Having given the topic of artificial general intelligence (or AGI) a fair amount of thought over the last decade, a plausible path forward, based on something like an encyclopedia for algorithms, has slowly congealed in my head. I need to write it down before I start coding. Preferably in the form of a blog post, to get feedback. This is that post.
Background
When I write about strong AI or AGI, I mean an algorithm with general problem solving skills. Not necessarily a mind inhabiting a robot, running around talking to people and passing the Turing test (though eventually a successful AGI could be taken in that direction), but rather something that can be applied to a wide variety of problems. For example: playing chess and poker, picking stocks, solving puzzles, proving math theorems, analyzing and writing computer code, speech and image recognition, improve itself by learning and self modification, etc.
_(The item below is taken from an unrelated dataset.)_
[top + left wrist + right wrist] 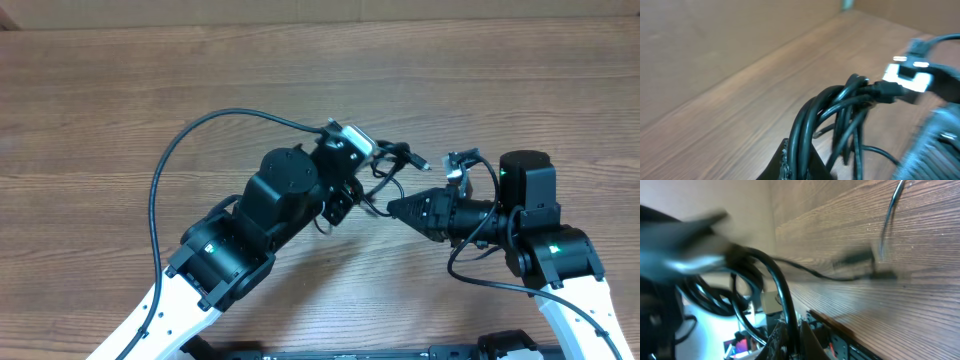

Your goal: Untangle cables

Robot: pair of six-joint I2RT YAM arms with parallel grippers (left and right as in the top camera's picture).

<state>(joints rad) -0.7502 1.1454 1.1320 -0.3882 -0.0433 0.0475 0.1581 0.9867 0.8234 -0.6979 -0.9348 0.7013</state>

There is an alluring approach to AGI, where you begin with a “simple” seed program, which will learn and self improve and eventually evolve to human intelligence and beyond. I think that in practice, the problem is that it has taken lots of people lots of time to invent all those algorithms that can be useful in general problem solving. Humans are pretty good at general problem solving - certainly much better than the best software/hardware combination we have today. Constructing algorithms to solve specific problems is in itself a kind of problem solving, and we humans have certainly invented many different algorithms for a wide variety of purposes. One might suspect that the computational depth of inventing/discovering algorithms is very large. So unless the seed program is actually very advanced, more like a full grown Sequoia than a seed, it might take too much time for it to invent all those algorithms and heuristics that we, as a civilization, already have.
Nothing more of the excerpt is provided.